Now that I have your attention, I am hoping to make a few valid points, before I get into the reason you clicked on this link…
First of all, this is a TRUE story, not just a trick to get clicks. (well, not ONLY to get clicks) I came across this particular topic because of a podcast I listen to on a regular basis. Unfortunately, I listen to a NUMBER of podcasts, so I can’t be certain which one it was on, but my best guess is This Week In Science. When I first heard this topic come up, I knew it would be one which I would be posting an article about, I was just unsure of how I would tackle it at the time.
On the serious side of this subject, from Wikipedia:
Animal sexual behavior takes many different forms, even within the same species. Researchers have observed monogamy, promiscuity, sex between species, sexual arousal from objects or places, sex apparently via duress or coercion, copulation with dead animals, homosexual, heterosexual and bisexual sexual behaviour, and situational sexual behaviour and a range of other practices among animals other than humans. Related studies have noted diversity in sexed bodies and gendered behaviour, such as intersex and transgender animals.
The study of animal sexuality (and primate sexuality especially) is a rapidly developing field. It used to be believed that only humans and a handful of species performed sexual acts other than for procreation, and that animals’ sexuality was instinctive and a simple response to the “right” stimulation (sight, scent). Current understanding is that many species that were formerly believed monogamous have now been proven to be promiscuous or opportunistic in nature; a wide range of species appear both to masturbate and to use objects as tools to help them do so; in many species animals try to give and get sexual stimulation with others where procreation is not the aim; and homosexual behavior has now been observed among 1,500 species and in 500 of those it is well documented.
On the less serious side, one of the reasons I was interested in posting this article, was to see if/who does a search based on the subject of this post. I mean seriously, what person, and for what reason, does a search for homosexual necrophilia in animals. Obviously I did this search myself after hearing the podcast in my preparation of this article, but I’m curious who else searches on this topic, and why they do this search.
Back to a more serious reason for this post, is this may become the starting point for future posts on homophobia in the United States, and the establishment of completely equal rights of all people, regardless of sexual orientation.
Necrophilia in animals is where a living animal engages in a sexual act with a dead animal. In one of the most well-known examples, Kees Moeliker of the Rotterdam Natural History Museum, Netherlands observed sexual activities outside his office between a live duck and a dead one.
On 5 June 1995, while he was sitting in his office at the Natuurmuseum Rotterdam, Moeliker heard the distinctive thud of a bird hitting the glass facade of the building. Upon inspection, he discovered a drake mallard lying dead about two meters from the building. An adult male mallard (Anas platyrhynchos) had collided with the glass façade of the Natuurhistorisch Museum Rotterdam and died.

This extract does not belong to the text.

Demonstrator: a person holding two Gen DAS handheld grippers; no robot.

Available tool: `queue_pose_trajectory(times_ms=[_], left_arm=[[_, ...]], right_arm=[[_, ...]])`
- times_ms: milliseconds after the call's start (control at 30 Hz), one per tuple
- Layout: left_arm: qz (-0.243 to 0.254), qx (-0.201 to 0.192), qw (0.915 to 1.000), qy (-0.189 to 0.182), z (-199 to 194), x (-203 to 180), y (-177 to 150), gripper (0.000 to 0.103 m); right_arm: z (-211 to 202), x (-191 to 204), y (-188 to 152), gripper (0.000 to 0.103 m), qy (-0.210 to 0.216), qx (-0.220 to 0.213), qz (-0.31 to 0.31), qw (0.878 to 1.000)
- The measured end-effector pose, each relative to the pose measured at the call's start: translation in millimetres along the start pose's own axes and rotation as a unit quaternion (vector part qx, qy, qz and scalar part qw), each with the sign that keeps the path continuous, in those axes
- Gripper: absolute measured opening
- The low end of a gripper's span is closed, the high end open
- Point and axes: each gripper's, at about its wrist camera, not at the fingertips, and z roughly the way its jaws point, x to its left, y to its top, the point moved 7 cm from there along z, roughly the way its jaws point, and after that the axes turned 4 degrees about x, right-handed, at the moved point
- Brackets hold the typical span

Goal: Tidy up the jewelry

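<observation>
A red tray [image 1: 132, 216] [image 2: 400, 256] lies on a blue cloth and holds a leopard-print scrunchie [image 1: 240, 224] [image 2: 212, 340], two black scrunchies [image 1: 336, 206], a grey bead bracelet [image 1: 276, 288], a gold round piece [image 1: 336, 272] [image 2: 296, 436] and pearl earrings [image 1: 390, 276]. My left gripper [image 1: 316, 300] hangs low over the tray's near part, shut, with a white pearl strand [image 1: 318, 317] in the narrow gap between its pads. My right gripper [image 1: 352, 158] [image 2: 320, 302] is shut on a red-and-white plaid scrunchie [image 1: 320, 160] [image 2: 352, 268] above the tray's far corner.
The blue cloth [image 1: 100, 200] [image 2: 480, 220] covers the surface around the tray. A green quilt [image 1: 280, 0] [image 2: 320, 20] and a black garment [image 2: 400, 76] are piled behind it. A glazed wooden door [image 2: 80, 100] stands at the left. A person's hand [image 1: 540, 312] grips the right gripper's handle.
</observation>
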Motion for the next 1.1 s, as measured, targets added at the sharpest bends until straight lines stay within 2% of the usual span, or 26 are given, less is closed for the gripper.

Next to the downed bird there was a second drake mallard standing close by. As he observed the odd couple, the living drake picked at the corpse of the dead one for a few minutes and then, without provocation, it mounted the corpse and began copulating with it. This other drake mallard raped the corpse almost continuously for 75 minutes, in which time, according to Moeliker, the living drake took two short breaks before resuming with copulating behavior. Then the author disturbed the scene and secured the dead duck. Dissection showed that the rape-victim indeed was of the male sex.
Moeliker surmised that at the time of the collision with the window the two mallards were engaged in a common motif in duck behavior which is called rape flight. “When one died the other one just went for it and didn’t get any negative feedback—well, didn’t get any feedback,” according to Moeliker.
After the live bird was shooed away, inspection of the dead mallard revealed that it was male, thus making this the first observed case of homosexual necrophilia in mallards. The case was reported scientifically in Deinsea 8-2001, along with photos. The paper also netted Moeliker an Ig Nobel Prize in biology awarded for improbable research.